I hope that you can get to a new part of the world, wherever your future takes you, as everyone deserves to live outside of their hometown at least once, if they want. People are not meant to be alone, yet a lot of us are, and it makes us sick. It makes it hard to be alive when we need others to live; we are social creatures. It feels good to be known, and even if I do not know you as your physical self, I think it is a nice and modern thing to be able to be seen for your mind and thoughts first and foremost .
Your art carries a kindred feeling to it that feels to be a universal human expression that appears over time; a lot of the psychological dynamics of your art over time is very familiar, I don't know how to describe that though. Emotional space reflected through this furry symbology lens is something that exists beyond furry, but is very powerful.

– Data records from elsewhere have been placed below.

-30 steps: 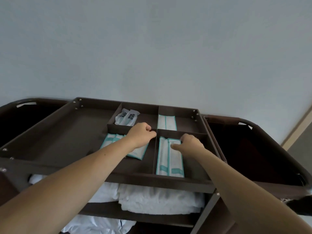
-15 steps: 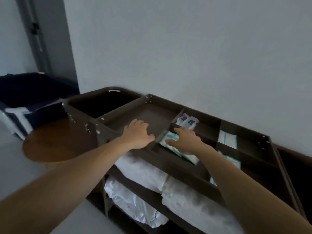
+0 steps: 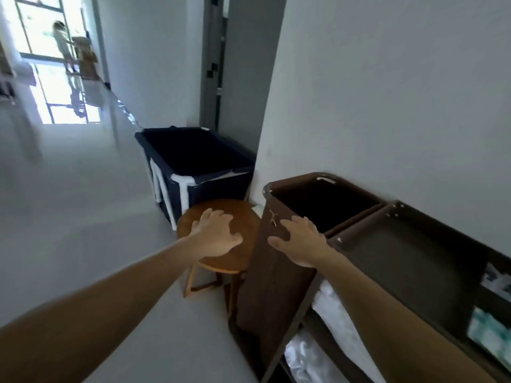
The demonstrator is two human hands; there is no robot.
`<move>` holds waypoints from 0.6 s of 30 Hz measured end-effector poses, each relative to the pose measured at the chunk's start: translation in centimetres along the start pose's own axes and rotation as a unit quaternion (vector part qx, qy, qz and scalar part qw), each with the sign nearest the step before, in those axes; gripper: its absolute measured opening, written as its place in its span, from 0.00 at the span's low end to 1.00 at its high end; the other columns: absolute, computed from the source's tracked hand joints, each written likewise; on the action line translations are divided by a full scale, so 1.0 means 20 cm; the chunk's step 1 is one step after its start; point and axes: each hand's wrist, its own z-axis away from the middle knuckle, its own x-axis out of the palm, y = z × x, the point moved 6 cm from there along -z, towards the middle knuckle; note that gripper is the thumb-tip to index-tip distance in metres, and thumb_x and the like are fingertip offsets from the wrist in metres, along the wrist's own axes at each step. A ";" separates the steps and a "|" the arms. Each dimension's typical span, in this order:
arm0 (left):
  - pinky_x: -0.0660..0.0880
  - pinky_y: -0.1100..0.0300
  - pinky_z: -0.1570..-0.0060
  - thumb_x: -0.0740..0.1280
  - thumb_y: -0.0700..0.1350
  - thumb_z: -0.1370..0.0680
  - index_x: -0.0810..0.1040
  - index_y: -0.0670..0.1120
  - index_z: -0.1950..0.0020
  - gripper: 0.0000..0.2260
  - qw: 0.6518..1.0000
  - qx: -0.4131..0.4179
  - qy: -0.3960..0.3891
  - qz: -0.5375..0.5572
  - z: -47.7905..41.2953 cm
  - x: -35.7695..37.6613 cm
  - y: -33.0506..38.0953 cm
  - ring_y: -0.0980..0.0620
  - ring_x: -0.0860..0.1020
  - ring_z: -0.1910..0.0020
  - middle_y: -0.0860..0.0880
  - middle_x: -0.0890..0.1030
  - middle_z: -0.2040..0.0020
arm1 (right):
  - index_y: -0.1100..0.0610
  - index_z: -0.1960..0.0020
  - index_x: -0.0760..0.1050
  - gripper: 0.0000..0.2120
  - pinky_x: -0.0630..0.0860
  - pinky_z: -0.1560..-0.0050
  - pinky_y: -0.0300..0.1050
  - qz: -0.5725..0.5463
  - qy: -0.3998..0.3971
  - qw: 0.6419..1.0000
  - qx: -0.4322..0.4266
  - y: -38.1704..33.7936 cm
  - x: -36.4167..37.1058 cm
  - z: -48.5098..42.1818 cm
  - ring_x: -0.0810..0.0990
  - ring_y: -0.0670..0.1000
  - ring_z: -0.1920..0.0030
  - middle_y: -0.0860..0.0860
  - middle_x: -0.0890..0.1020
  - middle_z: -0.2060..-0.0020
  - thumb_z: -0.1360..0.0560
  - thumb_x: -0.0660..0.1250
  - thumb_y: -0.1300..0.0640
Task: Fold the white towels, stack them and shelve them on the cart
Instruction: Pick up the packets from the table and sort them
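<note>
Head camera: two bare forearms are seen stretched forward at the end of a brown housekeeping cart set against a pale wall. The left hand is held with fingers spread above a round wooden tabletop that stands just beside the cart's end. Its grip is released and nothing is held; whether the palm touches the wood cannot be told. The right hand is spread likewise over the near rim of the cart's dark end bin. Its grip is also released, with no object in it, and contact with the rim cannot be confirmed. The white towels are seen lying on the cart's upper shelf, under the top tray, and more white cloth is seen on the shelf below. At the far right of the tray, blurred white-and-teal packets are lodged in a compartment. Behind the tabletop, a navy fabric hamper with white frame tubes is placed on the floor near a grey door frame. Down the corridor, a blurred person is pictured before a bright window.
</note>
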 end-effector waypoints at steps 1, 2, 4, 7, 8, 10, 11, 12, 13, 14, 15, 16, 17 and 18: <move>0.54 0.43 0.24 0.62 0.60 0.22 0.60 0.49 0.21 0.33 1.000 -0.015 -0.005 0.003 -0.02 -0.03 -0.11 0.43 0.50 0.21 0.47 0.56 0.20 | 0.48 0.21 0.57 0.35 0.51 0.24 0.66 0.000 -0.011 1.000 -0.011 -0.10 0.03 -0.07 0.47 0.56 0.20 0.50 0.55 0.21 0.22 0.57 0.33; 0.54 0.44 0.24 0.63 0.60 0.22 0.60 0.49 0.21 0.33 0.999 -0.031 -0.008 0.007 -0.04 -0.05 -0.21 0.43 0.50 0.21 0.47 0.56 0.20 | 0.48 0.21 0.57 0.35 0.51 0.25 0.66 0.001 -0.017 1.000 -0.022 -0.19 0.07 -0.14 0.48 0.56 0.21 0.50 0.55 0.21 0.22 0.57 0.33; 0.57 0.45 0.25 0.62 0.61 0.23 0.62 0.50 0.22 0.32 0.998 -0.063 -0.008 0.020 -0.07 -0.09 -0.37 0.43 0.53 0.21 0.47 0.58 0.21 | 0.49 0.22 0.58 0.34 0.53 0.25 0.66 0.005 -0.017 0.999 -0.041 -0.35 0.12 -0.28 0.50 0.55 0.21 0.50 0.57 0.21 0.22 0.57 0.33; 0.66 0.43 0.31 0.60 0.62 0.29 0.71 0.51 0.28 0.31 0.995 -0.090 -0.017 0.027 -0.17 -0.11 -0.56 0.42 0.61 0.26 0.47 0.67 0.26 | 0.49 0.22 0.60 0.33 0.56 0.26 0.65 0.001 -0.034 0.997 -0.068 -0.51 0.23 -0.49 0.53 0.55 0.22 0.51 0.59 0.22 0.22 0.57 0.34; 0.66 0.43 0.31 0.60 0.62 0.30 0.71 0.52 0.29 0.31 0.995 -0.096 -0.020 0.028 -0.21 -0.11 -0.61 0.42 0.61 0.26 0.47 0.67 0.26 | 0.49 0.22 0.60 0.33 0.56 0.26 0.65 -0.001 -0.046 0.996 -0.073 -0.55 0.28 -0.56 0.53 0.55 0.22 0.50 0.59 0.22 0.21 0.57 0.34; 0.62 0.44 0.28 0.62 0.61 0.27 0.70 0.52 0.27 0.30 0.994 -0.106 -0.024 0.033 -0.29 -0.11 -0.70 0.44 0.59 0.24 0.48 0.65 0.25 | 0.50 0.23 0.61 0.32 0.57 0.26 0.63 0.001 -0.062 0.994 -0.084 -0.60 0.36 -0.72 0.55 0.54 0.22 0.50 0.61 0.23 0.21 0.57 0.34; 0.61 0.45 0.28 0.63 0.60 0.26 0.69 0.52 0.26 0.29 0.993 -0.111 -0.022 0.034 -0.34 -0.12 -0.73 0.44 0.58 0.24 0.48 0.65 0.25 | 0.50 0.23 0.61 0.32 0.58 0.26 0.63 0.001 -0.068 0.994 -0.090 -0.62 0.39 -0.80 0.56 0.54 0.23 0.50 0.62 0.23 0.21 0.56 0.34; 0.62 0.45 0.28 0.64 0.59 0.24 0.69 0.51 0.27 0.27 0.992 -0.117 -0.018 0.033 -0.40 -0.13 -0.77 0.44 0.59 0.25 0.48 0.66 0.26 | 0.50 0.23 0.61 0.32 0.58 0.26 0.62 -0.001 -0.074 0.993 -0.094 -0.65 0.42 -0.90 0.56 0.54 0.23 0.50 0.62 0.24 0.21 0.56 0.34; 0.62 0.45 0.28 0.64 0.57 0.23 0.70 0.51 0.28 0.25 0.992 -0.123 -0.014 0.032 -0.47 -0.14 -0.80 0.44 0.60 0.25 0.47 0.67 0.26 | 0.50 0.23 0.61 0.32 0.58 0.27 0.63 -0.006 -0.080 0.992 -0.097 -0.67 0.45 -0.99 0.56 0.55 0.23 0.51 0.62 0.23 0.21 0.56 0.35; 0.62 0.46 0.29 0.64 0.56 0.23 0.70 0.51 0.28 0.24 0.990 -0.133 -0.014 0.032 -0.54 -0.15 -0.84 0.44 0.60 0.25 0.47 0.67 0.27 | 0.51 0.23 0.61 0.32 0.57 0.27 0.63 -0.013 -0.087 0.991 -0.100 -0.70 0.48 -1.08 0.56 0.55 0.23 0.51 0.62 0.23 0.21 0.56 0.35; 0.63 0.46 0.30 0.64 0.56 0.23 0.71 0.50 0.29 0.24 0.989 -0.142 -0.013 0.033 -0.61 -0.17 -0.87 0.44 0.60 0.25 0.47 0.67 0.27 | 0.51 0.23 0.61 0.32 0.57 0.27 0.63 -0.017 -0.093 0.990 -0.104 -0.72 0.50 -1.18 0.56 0.55 0.23 0.51 0.62 0.23 0.21 0.56 0.35; 0.62 0.47 0.30 0.64 0.56 0.23 0.70 0.49 0.29 0.24 0.988 -0.151 -0.011 0.034 -0.69 -0.18 -0.90 0.45 0.60 0.25 0.47 0.67 0.26 | 0.51 0.23 0.61 0.32 0.58 0.27 0.63 -0.021 -0.099 0.989 -0.108 -0.75 0.52 -1.27 0.57 0.55 0.23 0.51 0.62 0.24 0.21 0.56 0.35; 0.62 0.47 0.30 0.64 0.56 0.23 0.70 0.48 0.28 0.25 0.987 -0.157 -0.011 0.032 -0.75 -0.21 -0.93 0.45 0.60 0.25 0.47 0.67 0.26 | 0.51 0.23 0.62 0.32 0.59 0.27 0.63 -0.025 -0.105 0.988 -0.112 -0.77 0.53 -1.36 0.58 0.55 0.23 0.51 0.63 0.24 0.21 0.57 0.35; 0.63 0.47 0.30 0.64 0.57 0.23 0.70 0.48 0.28 0.25 0.987 -0.160 -0.012 0.026 -0.83 -0.24 -0.95 0.46 0.60 0.25 0.47 0.66 0.26 | 0.52 0.23 0.62 0.32 0.61 0.27 0.63 -0.031 -0.108 0.987 -0.114 -0.79 0.54 -1.46 0.59 0.55 0.24 0.52 0.64 0.24 0.21 0.57 0.35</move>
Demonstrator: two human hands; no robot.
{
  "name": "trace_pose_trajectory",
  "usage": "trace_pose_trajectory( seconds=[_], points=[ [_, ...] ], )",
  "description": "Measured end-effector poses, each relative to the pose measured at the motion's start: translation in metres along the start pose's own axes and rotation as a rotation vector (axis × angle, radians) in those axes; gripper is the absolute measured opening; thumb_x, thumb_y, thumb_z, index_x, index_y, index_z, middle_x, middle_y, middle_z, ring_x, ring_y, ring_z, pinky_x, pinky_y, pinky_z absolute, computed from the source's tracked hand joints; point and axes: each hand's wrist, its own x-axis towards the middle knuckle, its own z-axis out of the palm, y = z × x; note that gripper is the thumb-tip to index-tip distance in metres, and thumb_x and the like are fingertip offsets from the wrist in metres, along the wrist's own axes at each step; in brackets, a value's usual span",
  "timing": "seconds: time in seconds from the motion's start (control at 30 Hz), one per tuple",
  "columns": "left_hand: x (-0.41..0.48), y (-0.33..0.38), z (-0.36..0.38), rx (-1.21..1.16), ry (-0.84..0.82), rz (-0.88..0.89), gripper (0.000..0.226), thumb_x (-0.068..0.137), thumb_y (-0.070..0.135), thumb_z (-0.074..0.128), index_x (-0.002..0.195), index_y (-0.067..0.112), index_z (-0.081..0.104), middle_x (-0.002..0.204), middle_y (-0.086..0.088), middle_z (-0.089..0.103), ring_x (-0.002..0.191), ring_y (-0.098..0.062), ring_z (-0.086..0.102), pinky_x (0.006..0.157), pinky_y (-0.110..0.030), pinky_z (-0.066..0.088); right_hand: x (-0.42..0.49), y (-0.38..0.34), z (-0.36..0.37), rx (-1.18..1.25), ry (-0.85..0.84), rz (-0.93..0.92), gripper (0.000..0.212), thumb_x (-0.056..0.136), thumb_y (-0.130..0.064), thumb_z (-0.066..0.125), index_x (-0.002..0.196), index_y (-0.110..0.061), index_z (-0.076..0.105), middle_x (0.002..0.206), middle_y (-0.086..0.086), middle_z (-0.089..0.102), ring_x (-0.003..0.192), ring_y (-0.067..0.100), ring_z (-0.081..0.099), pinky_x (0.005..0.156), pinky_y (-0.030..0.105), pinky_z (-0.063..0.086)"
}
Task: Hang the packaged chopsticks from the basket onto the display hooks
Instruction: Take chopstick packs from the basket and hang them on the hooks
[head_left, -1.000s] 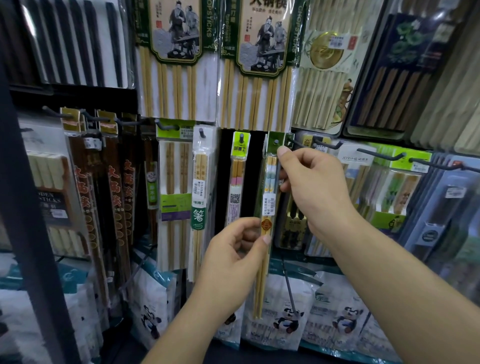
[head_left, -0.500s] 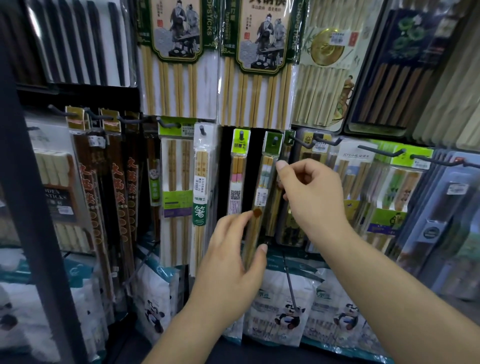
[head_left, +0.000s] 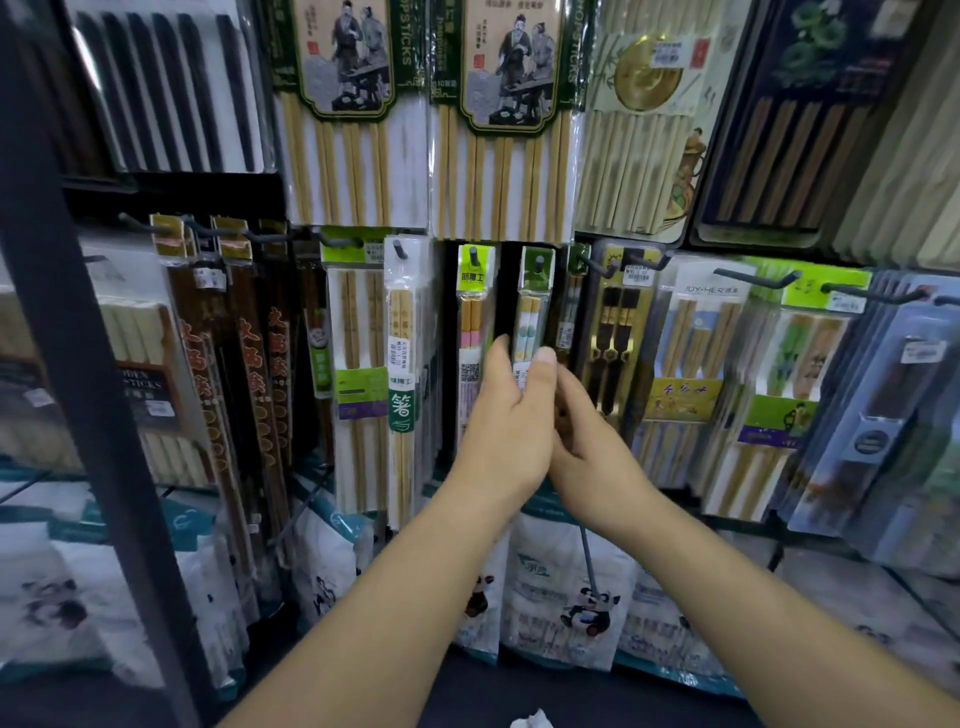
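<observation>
- The pack of chopsticks (head_left: 534, 317) hangs from a grey hook (head_left: 538, 265) in the middle row of the display wall, upright. It is a narrow clear plastic sleeve with a green card top. Inside is a pair of pale wooden sticks with white and green bands near their upper ends.
- The left hand (head_left: 506, 431) is raised in front of the lower half of this pack. Its fingers (head_left: 500, 353) are almost straight and the thumb lies across the white label. They are not curled round the pack, and blur hides whether they touch it.
- The right hand (head_left: 592, 441) is just behind and to the right of the left hand. Its fingers are hidden, so I cannot tell how they lie or whether they hold anything.
- Just left hangs a slim pack with pink-banded sticks (head_left: 471, 322), and further left a longer pack of plain bamboo sticks (head_left: 401, 338) with a green label.
- To the right hangs a pack of dark sticks (head_left: 615, 332) with a glossy finish.
- Above, wide flat packs (head_left: 353, 130) each hold a row of bamboo sticks under a printed card.
- Lower down are soft white bags with a panda print (head_left: 571, 597).
- A black metal post (head_left: 78, 364) stands at the near left.
</observation>
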Motion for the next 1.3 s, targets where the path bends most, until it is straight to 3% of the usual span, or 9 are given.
trace_pose_trajectory(
  seconds=[0.17,0.43,0.6,0.77,0.9,1.03,1.13,1.2,1.3],
  points=[
    [0.029,0.001,0.01,-0.118,0.058,-0.07,0.05,0.111,0.047,0.036,0.156,0.025,0.038,0.135,0.012,0.048,0.127,-0.007,0.043,0.1,-0.027,0.031,0.002,0.011,0.006,-0.04,-0.036,0.018,0.066,0.106,-0.037,0.047,0.156,-0.053,0.009,0.137,-0.01,0.061,0.112,0.013,0.066,0.099,0.049,0.055],
    [0.07,-0.006,0.017,-0.159,0.018,-0.207,0.064,0.11,0.052,0.035,0.164,0.021,0.021,0.165,-0.007,0.037,0.15,-0.027,0.036,0.107,-0.035,0.029,0.039,0.019,0.005,-0.163,-0.078,0.02,0.076,0.106,-0.027,0.045,0.162,-0.034,-0.006,0.109,0.007,0.071,0.083,0.026,0.07,0.079,0.054,0.058],
    [0.063,-0.02,0.015,-0.162,-0.019,-0.197,0.065,0.11,0.052,0.036,0.166,0.029,0.013,0.168,-0.003,0.032,0.152,-0.026,0.032,0.106,-0.035,0.03,0.03,0.034,0.003,-0.162,-0.109,0.044,0.075,0.107,-0.029,0.045,0.161,-0.038,-0.006,0.13,0.01,0.066,0.108,0.029,0.068,0.094,0.055,0.055],
    [0.028,-0.043,0.008,-0.071,-0.077,-0.21,0.072,0.107,0.055,0.04,0.166,0.029,0.006,0.17,0.001,0.025,0.154,-0.021,0.026,0.109,-0.029,0.024,-0.014,0.047,0.001,-0.174,-0.06,0.057,0.063,0.106,-0.031,0.047,0.16,-0.039,0.014,0.16,-0.01,0.038,0.14,0.008,0.045,0.113,0.038,0.044],
    [-0.024,-0.081,0.003,-0.057,-0.145,-0.27,0.077,0.106,0.051,0.048,0.166,0.03,0.005,0.172,0.005,0.015,0.157,-0.015,0.017,0.118,-0.032,0.02,-0.076,0.061,0.007,-0.195,-0.061,0.085,0.042,0.104,-0.037,0.051,0.144,-0.046,0.039,0.136,-0.026,0.053,0.115,-0.014,0.053,0.085,0.008,0.048],
    [-0.094,-0.138,-0.01,0.023,-0.201,-0.356,0.056,0.106,0.041,0.055,0.157,0.03,0.037,0.152,0.017,0.043,0.142,-0.008,0.041,0.109,-0.028,0.038,-0.145,0.092,0.029,-0.201,-0.185,0.205,0.021,0.102,-0.035,0.056,0.12,-0.045,0.054,0.106,-0.025,0.063,0.097,-0.012,0.058,0.076,0.011,0.05],
    [-0.142,-0.189,-0.027,0.22,-0.121,-0.451,0.015,0.107,0.028,0.055,0.119,0.026,0.065,0.112,0.007,0.071,0.107,-0.016,0.067,0.086,-0.023,0.053,-0.193,0.125,0.063,-0.23,-0.367,0.331,0.008,0.099,-0.032,0.062,0.104,-0.039,0.061,0.089,-0.022,0.065,0.085,-0.006,0.062,0.069,0.015,0.05],
    [-0.171,-0.222,-0.04,0.421,-0.084,-0.516,0.014,0.107,0.025,0.054,0.113,0.021,0.066,0.102,0.003,0.069,0.094,-0.019,0.067,0.078,-0.028,0.052,-0.224,0.153,0.09,-0.273,-0.457,0.406,0.005,0.097,-0.029,0.064,0.096,-0.033,0.062,0.08,-0.019,0.064,0.074,0.001,0.061,0.069,0.025,0.049],
    [-0.217,-0.264,-0.06,0.681,0.022,-0.609,0.025,0.103,0.025,0.056,0.127,0.018,0.06,0.118,-0.002,0.057,0.108,-0.027,0.059,0.084,-0.034,0.045,-0.264,0.194,0.135,-0.323,-0.622,0.516,0.008,0.097,-0.026,0.064,0.099,-0.022,0.07,0.087,-0.008,0.07,0.083,0.014,0.065,0.071,0.028,0.048]
  ],
)
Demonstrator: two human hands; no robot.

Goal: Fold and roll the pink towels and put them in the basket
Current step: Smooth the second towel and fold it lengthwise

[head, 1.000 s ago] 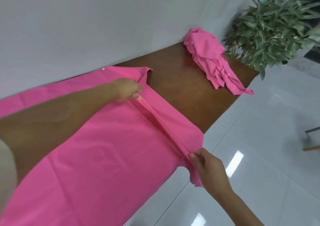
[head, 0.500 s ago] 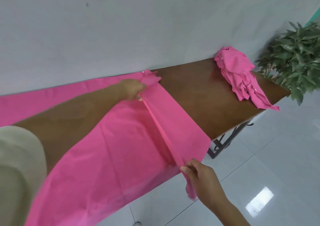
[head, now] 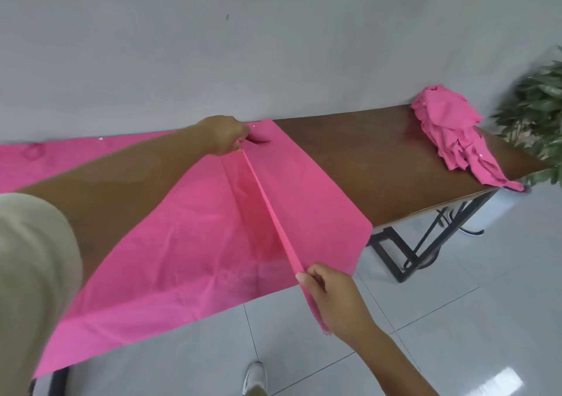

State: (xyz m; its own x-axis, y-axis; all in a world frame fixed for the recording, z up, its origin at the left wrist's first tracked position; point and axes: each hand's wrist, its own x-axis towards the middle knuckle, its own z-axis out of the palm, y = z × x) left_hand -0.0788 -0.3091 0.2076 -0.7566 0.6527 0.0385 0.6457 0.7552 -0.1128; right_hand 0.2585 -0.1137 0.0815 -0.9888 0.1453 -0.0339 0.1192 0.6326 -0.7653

As myself a human being trans furry and also once a lesbian, and a very dissociative person, I wish you best of luck and know that you are part of my world in a way that is very abstract from the online space, but i respect you from this long time through being a teenager and now an adult.
I wish you a good New Year, and I wish your future self to visit you in good health in a dream until you become them. 🎆
When you meet your people I hope you can take a deep breath in true community, wherever it may be out there yet unknown by you
i have read this ask several times, i keep coming back to it. it makes me tear up. just the fact alone that someone decided to give such a thoughtful reply to my messy drunk venting... thank you. thank you so much for taking your time to reach out to me, to write all of that. youre very kind.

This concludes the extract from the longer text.